Have barely a moment to update things, so this will have to be short and sweet. As regular readers will have noted from the string of Duck and Covers with no other content lately, it’s been an insanely busy week. Not only is it my first official stint on the job working officially for Rutgers University in a professional capacity, but we’re hosting the tournament this weekend, making everything that much more time-consuming and challenging. I love tournaments, I love running tournaments, and I most especially love running tab rooms, so there’s a lot of love for this weekend. But there’s also an incredible amount of preparation required and I’m just barely surfing the top crest of it.
As though notching the first week of my life as a pro Debate Coach weren’t surreal enough, today marked the announcement of the second round of the Amazon Breakthrough Novel Award contest advancers, a demarcation that culls 80% of the 5,000 entrants in the General Fiction category. For the second year in a row, I’m pleased to announce that a novel of mine (last year it was American Dream On; this year The Best of All Possible Worlds) has advanced. I was less sure about my pitch this year than last, but am much more confident about future rounds since the opening portion of this book is much tighter and less depressing than the start of ADO. Last year, I felt nervous about the first round and confident about second, though ADO ran into a stonewall of readers who only want things light and fluffy, no matter how much character development is thrown at them. This year, I was even more nervous about first and even less about second, so hopefully I’ll be in this thing for a while to come. Quarterfinalists will be announced on March 22nd.

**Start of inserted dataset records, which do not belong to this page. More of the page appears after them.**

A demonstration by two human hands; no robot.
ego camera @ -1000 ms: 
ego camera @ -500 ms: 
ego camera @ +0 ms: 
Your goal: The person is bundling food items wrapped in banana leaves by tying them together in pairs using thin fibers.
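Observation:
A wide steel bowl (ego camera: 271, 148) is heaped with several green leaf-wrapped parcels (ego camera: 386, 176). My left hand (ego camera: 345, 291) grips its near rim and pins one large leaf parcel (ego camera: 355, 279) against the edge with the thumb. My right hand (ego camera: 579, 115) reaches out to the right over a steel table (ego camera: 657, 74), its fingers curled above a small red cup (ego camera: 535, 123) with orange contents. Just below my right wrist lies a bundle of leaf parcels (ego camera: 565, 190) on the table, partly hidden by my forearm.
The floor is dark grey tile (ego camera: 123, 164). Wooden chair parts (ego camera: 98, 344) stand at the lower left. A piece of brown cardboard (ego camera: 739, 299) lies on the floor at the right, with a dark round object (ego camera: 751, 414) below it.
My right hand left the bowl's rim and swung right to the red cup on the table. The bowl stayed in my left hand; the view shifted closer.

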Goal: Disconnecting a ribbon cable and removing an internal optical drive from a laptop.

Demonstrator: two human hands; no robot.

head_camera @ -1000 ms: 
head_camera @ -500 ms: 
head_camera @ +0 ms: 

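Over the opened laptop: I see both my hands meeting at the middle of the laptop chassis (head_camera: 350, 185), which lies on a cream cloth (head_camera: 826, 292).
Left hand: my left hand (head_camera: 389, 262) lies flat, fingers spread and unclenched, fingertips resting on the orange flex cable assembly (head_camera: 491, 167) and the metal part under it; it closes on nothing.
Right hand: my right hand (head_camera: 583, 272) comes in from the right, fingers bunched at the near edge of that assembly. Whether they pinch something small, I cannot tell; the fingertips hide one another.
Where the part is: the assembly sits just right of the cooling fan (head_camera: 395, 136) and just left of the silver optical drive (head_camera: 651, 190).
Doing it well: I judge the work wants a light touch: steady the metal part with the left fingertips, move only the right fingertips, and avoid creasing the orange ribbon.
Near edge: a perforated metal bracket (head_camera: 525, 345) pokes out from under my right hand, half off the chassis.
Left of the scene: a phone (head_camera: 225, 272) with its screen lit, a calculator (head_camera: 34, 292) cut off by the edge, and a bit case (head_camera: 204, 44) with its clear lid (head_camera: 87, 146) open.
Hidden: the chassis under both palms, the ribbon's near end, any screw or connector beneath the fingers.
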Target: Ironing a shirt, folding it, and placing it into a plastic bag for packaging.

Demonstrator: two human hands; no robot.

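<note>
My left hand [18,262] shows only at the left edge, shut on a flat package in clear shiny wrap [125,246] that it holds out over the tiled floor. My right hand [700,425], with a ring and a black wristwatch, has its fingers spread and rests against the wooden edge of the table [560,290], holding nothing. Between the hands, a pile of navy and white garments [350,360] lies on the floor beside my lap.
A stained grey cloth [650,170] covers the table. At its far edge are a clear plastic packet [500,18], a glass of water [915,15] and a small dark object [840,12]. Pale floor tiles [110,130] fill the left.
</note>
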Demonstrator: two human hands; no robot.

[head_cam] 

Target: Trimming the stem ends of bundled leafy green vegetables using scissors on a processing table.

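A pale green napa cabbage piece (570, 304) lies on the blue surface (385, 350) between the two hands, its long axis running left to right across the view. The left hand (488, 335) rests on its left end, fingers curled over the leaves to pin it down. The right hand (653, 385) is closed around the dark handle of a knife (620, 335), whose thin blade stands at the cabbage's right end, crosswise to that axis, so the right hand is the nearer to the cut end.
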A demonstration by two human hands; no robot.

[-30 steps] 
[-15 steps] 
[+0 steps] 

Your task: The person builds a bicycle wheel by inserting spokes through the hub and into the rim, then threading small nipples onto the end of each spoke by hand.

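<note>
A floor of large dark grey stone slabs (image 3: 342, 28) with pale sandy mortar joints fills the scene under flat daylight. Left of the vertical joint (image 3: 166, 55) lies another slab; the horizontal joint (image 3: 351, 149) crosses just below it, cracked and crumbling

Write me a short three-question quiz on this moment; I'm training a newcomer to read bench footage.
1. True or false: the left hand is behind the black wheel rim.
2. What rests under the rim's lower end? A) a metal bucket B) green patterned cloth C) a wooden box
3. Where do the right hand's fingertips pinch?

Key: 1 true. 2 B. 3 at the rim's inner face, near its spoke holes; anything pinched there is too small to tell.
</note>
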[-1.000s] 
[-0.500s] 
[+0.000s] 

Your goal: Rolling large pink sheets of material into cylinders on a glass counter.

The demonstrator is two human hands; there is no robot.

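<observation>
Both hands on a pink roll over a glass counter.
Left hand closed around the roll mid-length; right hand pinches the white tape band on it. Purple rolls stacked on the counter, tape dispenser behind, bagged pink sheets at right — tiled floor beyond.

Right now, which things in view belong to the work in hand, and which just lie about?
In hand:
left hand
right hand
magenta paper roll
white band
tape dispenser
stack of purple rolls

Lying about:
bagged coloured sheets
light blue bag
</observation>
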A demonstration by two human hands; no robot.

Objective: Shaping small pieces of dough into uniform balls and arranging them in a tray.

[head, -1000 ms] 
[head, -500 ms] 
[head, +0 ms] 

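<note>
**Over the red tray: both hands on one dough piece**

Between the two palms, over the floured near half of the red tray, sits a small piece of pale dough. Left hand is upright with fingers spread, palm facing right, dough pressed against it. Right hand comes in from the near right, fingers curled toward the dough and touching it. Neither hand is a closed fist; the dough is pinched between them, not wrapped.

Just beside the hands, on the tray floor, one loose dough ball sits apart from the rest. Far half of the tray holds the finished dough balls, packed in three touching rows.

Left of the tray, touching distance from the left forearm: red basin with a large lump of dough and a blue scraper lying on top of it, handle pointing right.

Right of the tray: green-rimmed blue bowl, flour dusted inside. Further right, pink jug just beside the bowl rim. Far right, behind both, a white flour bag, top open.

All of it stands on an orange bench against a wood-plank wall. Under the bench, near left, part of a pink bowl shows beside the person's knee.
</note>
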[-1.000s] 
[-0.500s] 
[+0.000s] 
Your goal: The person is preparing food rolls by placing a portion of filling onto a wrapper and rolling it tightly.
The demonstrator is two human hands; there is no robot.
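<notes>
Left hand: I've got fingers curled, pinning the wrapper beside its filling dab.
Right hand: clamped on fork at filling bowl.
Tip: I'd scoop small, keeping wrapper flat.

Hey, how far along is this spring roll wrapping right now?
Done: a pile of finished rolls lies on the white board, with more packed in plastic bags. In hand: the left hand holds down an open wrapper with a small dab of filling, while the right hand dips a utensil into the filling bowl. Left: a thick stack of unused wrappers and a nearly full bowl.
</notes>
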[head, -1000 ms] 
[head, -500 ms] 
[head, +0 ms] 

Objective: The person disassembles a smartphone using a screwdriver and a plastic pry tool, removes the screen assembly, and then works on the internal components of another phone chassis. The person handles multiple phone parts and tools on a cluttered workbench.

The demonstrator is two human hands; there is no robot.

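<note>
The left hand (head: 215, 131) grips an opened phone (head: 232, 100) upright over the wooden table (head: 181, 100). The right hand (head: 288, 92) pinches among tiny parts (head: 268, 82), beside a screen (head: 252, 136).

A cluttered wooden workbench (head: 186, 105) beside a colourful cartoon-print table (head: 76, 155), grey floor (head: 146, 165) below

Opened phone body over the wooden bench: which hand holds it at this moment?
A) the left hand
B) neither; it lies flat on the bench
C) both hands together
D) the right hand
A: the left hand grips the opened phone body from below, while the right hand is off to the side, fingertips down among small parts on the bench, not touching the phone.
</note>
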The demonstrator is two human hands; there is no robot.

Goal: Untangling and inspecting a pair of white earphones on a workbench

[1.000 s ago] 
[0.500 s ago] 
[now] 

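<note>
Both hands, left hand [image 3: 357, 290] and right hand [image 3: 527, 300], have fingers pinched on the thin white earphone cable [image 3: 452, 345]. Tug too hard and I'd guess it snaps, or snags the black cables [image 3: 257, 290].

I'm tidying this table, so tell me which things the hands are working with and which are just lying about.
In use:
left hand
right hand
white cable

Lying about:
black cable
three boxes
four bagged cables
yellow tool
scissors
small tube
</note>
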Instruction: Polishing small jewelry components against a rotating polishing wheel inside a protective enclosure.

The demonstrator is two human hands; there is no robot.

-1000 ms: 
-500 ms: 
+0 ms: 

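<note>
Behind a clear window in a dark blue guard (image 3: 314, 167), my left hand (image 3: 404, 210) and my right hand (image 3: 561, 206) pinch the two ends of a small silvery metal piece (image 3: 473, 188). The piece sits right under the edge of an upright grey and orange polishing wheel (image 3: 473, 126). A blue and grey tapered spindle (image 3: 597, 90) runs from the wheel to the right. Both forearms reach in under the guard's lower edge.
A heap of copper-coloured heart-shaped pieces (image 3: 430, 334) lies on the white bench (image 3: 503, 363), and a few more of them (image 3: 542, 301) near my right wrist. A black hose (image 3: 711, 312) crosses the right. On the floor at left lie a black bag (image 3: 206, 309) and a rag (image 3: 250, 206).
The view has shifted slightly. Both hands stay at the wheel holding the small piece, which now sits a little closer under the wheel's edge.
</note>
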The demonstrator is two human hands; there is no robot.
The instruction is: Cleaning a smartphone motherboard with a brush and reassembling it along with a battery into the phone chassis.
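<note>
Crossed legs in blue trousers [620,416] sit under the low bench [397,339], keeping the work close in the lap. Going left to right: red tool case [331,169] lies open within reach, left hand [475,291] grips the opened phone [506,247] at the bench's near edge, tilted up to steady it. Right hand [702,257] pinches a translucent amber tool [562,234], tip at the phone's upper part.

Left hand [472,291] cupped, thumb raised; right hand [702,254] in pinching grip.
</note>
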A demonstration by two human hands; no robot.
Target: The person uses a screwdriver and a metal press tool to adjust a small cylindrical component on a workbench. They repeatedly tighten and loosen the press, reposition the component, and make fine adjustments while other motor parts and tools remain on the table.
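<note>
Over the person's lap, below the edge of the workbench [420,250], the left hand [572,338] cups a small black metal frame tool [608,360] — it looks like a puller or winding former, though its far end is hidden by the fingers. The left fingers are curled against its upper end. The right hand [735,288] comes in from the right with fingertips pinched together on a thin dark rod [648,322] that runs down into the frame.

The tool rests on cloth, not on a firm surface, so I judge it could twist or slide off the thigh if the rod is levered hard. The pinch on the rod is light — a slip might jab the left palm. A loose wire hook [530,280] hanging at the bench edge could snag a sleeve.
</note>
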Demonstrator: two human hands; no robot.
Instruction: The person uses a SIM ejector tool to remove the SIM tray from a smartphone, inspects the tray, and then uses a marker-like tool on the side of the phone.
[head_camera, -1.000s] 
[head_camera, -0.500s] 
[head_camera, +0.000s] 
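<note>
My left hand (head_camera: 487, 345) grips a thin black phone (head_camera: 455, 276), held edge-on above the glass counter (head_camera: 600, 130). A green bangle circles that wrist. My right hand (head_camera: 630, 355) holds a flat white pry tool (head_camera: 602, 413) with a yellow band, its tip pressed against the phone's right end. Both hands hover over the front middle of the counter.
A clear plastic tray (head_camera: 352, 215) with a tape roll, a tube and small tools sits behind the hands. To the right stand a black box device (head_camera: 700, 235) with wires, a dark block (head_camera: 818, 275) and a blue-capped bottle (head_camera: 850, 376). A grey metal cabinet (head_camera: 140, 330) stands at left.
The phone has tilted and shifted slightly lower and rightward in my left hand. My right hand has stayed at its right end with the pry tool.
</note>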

Like before, the least I’ll get out of the contest is written feedback from two writers about the first few chapters of the book. The most I’ll get is a lot of publicity or… well, there’s always a chance of winning the thing. And given what the book is about and the unending surreality of my life right now, how could I rule it out? I’ve been due for some upside after the worst year of my life, but plenty of people who deserve good things don’t get them. I may never feel lucky again, quite, but I have to recognize that my life has been filled with incredible peaks and valleys. And who would I be if I didn’t yodel from the peaks?
Today is a good day, without reservation.